§ What the task asks:
In the records below, find the line containing "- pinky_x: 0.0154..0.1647" and the line containing "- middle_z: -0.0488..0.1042"; please repeat exactly the lines from one to the other, both included, and nothing more.

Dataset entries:

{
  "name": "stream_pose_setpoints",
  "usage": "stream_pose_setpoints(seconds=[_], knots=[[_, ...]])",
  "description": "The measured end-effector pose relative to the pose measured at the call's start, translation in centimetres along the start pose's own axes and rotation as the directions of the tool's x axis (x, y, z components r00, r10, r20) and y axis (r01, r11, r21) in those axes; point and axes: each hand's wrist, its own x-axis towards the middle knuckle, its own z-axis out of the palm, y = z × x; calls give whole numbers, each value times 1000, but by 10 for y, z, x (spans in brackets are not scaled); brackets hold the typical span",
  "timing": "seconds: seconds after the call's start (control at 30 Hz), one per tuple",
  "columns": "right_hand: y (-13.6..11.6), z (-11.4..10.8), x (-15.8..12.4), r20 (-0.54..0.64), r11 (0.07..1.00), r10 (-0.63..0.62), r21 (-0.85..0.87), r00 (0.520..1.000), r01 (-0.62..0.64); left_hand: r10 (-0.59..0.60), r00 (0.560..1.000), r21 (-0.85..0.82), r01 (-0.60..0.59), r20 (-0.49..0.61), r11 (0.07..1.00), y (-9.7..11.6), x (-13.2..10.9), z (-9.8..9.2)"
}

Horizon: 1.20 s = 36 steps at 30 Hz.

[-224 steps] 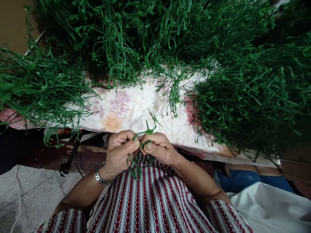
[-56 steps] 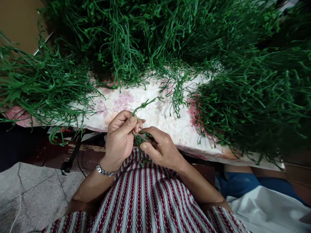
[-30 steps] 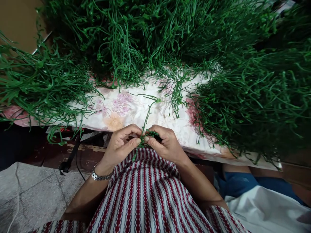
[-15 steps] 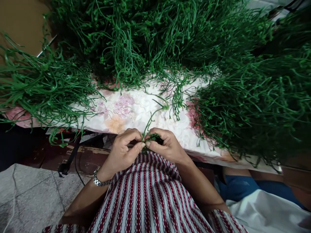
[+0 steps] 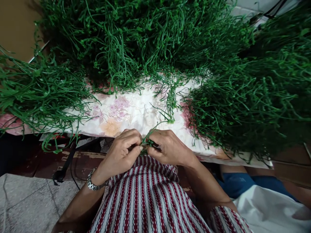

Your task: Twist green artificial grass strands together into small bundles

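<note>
A green sprig is pinched at the near edge of the flower-patterned table by the thumbs and curled fingers of the left hand and right hand, while heaped green stems are spread toward its left, far and right edges.

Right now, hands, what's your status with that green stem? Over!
Left hand, right hand: close together, pinching green stem. Its far end: out over flowered cloth. Green piles: beyond and both sides, not blocking hands.

Left grip and right grip nearly meet, thumbs opposing curled fingers, forearms slanting inward.
</note>
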Motion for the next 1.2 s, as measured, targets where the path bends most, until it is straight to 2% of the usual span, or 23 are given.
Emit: stream_pose_setpoints(seconds=[0.1, 0.17, 0.23, 0.33, 0.4, 0.5, 0.57, 0.63, 0.73, 0.83, 0.9, 0.97, 1.1, 1.2], knots=[[-4, -2, -4, -16, 965, 18, -262, 1000, -22, -18, 1000, -31, 18, 4, 999, 5, 2, 0], [-3, -1, -7, -62, 958, 13, -287, 998, -30, -77, 997, -146, 73, -19, 987, 3, 1, 2], [1, 1, -10, -93, 986, -1, -168, 996, -14, -146, 989, -300, 128, -39, 945, -1, 0, 4], [8, 4, -12, -94, 990, -26, 136, 995, 39, -221, 973, -433, 173, -63, 885, -4, -1, 9], [11, 8, -12, -116, 960, 1, 279, 993, 32, -243, 965, -430, 180, -96, 885, -4, -1, 14], [11, 16, -12, -162, 912, 121, 409, 979, -45, -236, 962, -400, 163, -141, 902, -3, 0, 20], [11, 21, -13, -183, 885, 187, 459, 965, -84, -234, 963, -406, 163, -131, 899, -4, 0, 20], [13, 23, -13, -193, 882, 191, 464, 963, -82, -223, 970, -409, 167, -92, 897, -6, 0, 19], [15, 23, -15, -205, 930, 79, 369, 975, 2, -165, 986, -357, 143, -32, 923, -5, -1, 14], [13, 21, -15, -258, 999, -36, 31, 965, 45, -154, 988, -200, 145, -31, 969, -1, 0, 11], [11, 20, -15, -278, 968, -117, -245, 953, 48, -179, 983, -112, 173, -46, 979, 3, 0, 11], [9, 19, -14, -264, 907, -190, -417, 946, 66, -204, 978, -97, 199, -45, 975, 5, -1, 10], [11, 16, -11, -207, 842, -261, -526, 943, 118, -267, 964, -219, 264, 16, 939, 5, -4, 7], [15, 13, -10, -154, 865, -293, -463, 944, 193, -314, 949, -268, 311, 32, 912, 5, -6, 5]])
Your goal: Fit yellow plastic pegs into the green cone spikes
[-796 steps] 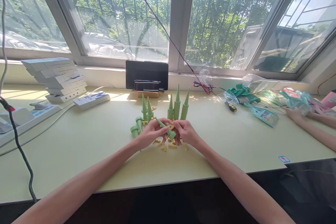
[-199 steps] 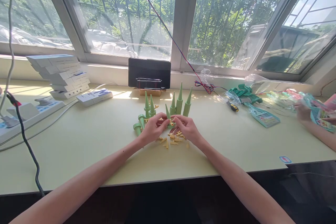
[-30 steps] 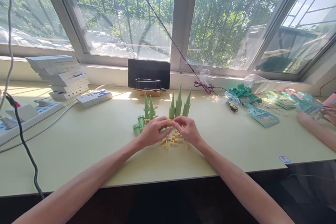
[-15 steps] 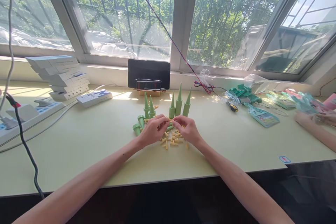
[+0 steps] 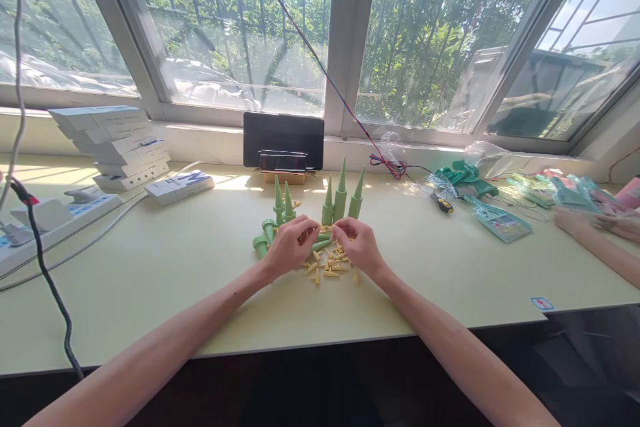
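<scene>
My left hand and my right hand hover over the table with a small gap between them. The fingers of each are closed in a pinch; whatever sits in them is too small to make out. Below and between them lies a loose pile of small yellow T-shaped plastic pieces. A green plastic spike lies flat by my right fingertips. Tall green spikes stand point-up behind my right hand. Two shorter ones stand behind my left hand, and capped green spikes lie beside it.
A dark tablet leans at the window. White boxes and a power strip are on the left. A yellow-black screwdriver and plastic bags lie to the right. Another person's hand is at the far right.
My hands have drawn slightly apart from touching fingertips, uncovering more of the green spike between them. The other person's hand at the far right has shifted a little left.
</scene>
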Demonstrator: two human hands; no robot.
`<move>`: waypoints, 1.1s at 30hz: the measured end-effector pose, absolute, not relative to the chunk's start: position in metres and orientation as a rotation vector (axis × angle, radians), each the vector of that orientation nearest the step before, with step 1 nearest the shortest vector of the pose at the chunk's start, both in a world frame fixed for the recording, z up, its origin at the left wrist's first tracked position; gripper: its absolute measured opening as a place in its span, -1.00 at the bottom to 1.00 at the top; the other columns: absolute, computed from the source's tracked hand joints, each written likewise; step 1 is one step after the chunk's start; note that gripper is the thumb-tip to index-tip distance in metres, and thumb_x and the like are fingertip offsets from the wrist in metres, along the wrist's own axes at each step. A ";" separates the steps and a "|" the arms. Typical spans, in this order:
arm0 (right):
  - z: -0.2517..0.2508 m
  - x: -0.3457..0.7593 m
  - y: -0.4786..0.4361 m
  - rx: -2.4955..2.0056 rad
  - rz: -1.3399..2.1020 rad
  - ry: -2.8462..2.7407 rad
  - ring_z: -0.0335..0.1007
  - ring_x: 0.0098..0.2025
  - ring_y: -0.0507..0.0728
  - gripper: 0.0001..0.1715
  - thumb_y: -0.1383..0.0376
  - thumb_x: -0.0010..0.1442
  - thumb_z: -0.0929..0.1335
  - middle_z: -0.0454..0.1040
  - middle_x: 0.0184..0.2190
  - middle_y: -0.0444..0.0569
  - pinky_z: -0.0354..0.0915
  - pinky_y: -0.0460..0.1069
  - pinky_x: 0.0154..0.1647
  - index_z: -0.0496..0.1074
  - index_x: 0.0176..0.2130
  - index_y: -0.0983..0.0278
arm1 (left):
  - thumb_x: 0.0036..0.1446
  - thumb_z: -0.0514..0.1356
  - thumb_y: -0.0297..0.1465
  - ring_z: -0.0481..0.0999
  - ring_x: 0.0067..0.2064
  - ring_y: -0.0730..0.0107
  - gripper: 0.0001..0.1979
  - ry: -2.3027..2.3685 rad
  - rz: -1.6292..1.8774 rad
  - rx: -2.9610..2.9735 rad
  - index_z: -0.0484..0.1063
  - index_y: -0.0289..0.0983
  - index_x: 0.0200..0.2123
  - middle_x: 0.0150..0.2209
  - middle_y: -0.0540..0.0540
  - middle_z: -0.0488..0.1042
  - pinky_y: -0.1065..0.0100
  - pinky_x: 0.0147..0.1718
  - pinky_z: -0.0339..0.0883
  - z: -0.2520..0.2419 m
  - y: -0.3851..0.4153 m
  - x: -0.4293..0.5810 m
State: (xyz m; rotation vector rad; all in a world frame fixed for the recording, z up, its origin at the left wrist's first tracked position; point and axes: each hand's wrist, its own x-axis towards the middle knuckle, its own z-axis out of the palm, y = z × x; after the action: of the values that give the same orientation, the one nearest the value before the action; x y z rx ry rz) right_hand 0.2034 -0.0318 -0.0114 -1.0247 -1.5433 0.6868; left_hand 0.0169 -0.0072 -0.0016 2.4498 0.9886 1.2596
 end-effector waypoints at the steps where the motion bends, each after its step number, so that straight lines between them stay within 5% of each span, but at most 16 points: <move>1: -0.011 0.203 -0.032 -1.031 0.681 -1.527 0.50 -0.40 0.13 -0.78 0.16 0.21 0.35 0.53 -0.46 -0.04 0.39 -0.02 -0.37 0.45 -0.35 0.26 | 0.28 0.12 -0.39 0.25 -0.52 0.56 -0.84 0.993 1.252 2.450 0.45 -0.28 -0.34 -0.45 0.02 0.35 0.45 -0.48 0.18 -0.002 -0.007 0.017; 33: -0.010 0.205 -0.032 -1.096 0.622 -1.503 0.49 -0.41 0.14 -0.74 0.11 0.23 0.33 0.54 -0.46 -0.04 0.39 0.00 -0.39 0.43 -0.36 0.24 | 0.21 0.14 -0.28 0.37 -0.48 0.41 -0.77 1.079 0.798 2.723 0.41 -0.25 -0.46 -0.49 -0.03 0.44 0.39 -0.50 0.13 -0.004 -0.004 0.012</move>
State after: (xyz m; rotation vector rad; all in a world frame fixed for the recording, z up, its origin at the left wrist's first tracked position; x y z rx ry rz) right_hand 0.2047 -0.0320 -0.0101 -1.0960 -1.5028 0.6216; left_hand 0.0122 -0.0043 -0.0040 2.7233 1.0785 0.7977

§ Response box:
  - pinky_x: 0.0154..0.1647
  - index_z: -0.0496..0.1074
  - index_x: 0.0176..0.2130
  - index_y: -0.0983..0.0278
arm1 (left):
  - thumb_x: 0.0036..0.1446
  - thumb_z: -0.0514..0.1356
  - thumb_y: -0.0297..0.1465
  - ring_z: -0.0481..0.0999
  - ring_x: 0.0067..0.2064
  - ring_y: -0.0730..0.0107
  - gripper: 0.0001..0.1979
  - ry: -2.3027..2.3685 rad
  - rz: -1.6292..1.8774 rad
  - rx: -2.9610..2.9735 rad
  - index_z: -0.0484..0.1063
  - index_y: -0.0289..0.0983
  - index_x: 0.0200..0.2123
  - middle_x: 0.0150..0.2209
  - middle_y: -0.0540..0.0540
  - middle_z: -0.0488..0.1042

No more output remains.